ASSIGNED TASK
Could you filter the listing for lines with the word "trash" and return them?

RECORDS SHOWN
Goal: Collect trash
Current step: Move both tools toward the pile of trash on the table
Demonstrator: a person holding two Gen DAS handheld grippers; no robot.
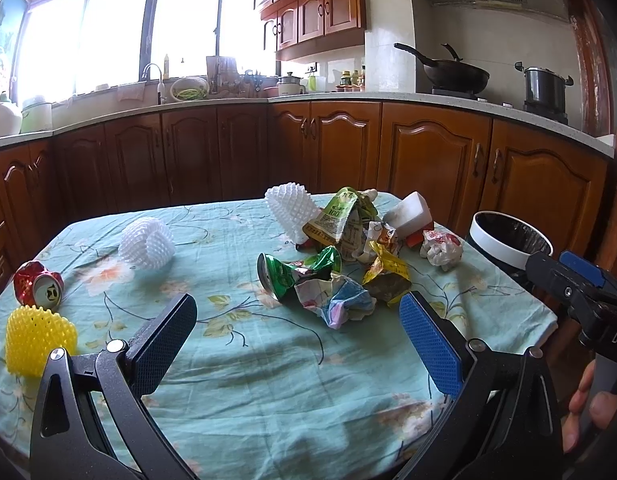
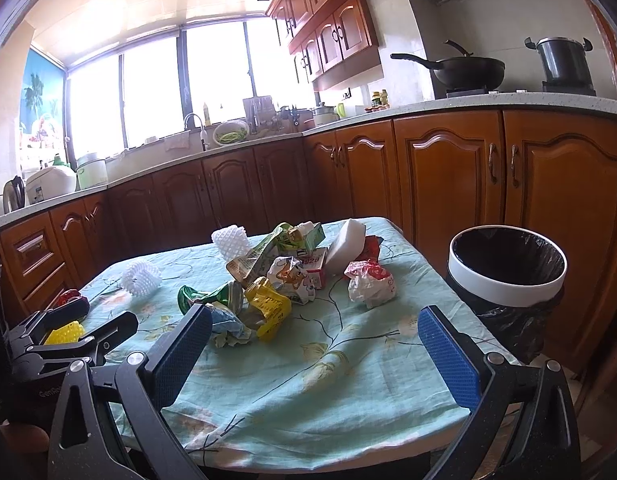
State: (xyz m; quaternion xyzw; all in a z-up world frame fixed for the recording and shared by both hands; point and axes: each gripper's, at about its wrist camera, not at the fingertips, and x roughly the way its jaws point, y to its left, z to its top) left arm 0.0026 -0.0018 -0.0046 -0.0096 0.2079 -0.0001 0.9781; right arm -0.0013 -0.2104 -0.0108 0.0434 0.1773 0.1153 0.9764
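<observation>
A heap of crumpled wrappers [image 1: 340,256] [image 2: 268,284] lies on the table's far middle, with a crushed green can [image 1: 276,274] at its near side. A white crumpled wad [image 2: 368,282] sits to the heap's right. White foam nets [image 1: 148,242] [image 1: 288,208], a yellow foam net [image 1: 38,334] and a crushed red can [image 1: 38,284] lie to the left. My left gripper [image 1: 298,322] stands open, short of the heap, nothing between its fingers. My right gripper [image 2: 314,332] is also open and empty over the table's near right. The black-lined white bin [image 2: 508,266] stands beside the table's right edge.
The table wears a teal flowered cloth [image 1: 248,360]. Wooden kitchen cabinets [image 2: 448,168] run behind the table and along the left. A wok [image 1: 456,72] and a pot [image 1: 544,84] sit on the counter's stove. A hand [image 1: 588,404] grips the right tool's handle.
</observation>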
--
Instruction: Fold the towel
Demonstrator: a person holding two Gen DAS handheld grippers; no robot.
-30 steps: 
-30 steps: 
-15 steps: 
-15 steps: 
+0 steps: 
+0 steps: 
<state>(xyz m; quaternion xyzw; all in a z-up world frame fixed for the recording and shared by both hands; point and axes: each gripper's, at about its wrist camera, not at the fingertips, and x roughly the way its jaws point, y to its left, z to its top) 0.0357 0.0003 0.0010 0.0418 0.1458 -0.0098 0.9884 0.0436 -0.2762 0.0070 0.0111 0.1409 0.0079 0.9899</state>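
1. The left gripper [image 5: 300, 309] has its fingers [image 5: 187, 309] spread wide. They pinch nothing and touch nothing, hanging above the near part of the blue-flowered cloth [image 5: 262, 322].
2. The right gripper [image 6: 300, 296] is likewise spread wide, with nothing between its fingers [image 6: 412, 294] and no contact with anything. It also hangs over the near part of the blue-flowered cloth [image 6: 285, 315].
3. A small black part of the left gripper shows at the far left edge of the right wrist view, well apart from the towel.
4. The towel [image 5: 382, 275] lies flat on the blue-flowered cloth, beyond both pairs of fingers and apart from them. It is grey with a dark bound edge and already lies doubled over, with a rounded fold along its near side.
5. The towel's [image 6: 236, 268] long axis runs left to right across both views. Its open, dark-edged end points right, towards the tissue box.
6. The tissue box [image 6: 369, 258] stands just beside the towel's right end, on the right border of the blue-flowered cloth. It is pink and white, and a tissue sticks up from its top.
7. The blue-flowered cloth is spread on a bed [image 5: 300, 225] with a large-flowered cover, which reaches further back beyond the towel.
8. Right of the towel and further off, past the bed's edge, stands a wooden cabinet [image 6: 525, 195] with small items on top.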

WRITTEN RESPONSE
Goal: Collect trash
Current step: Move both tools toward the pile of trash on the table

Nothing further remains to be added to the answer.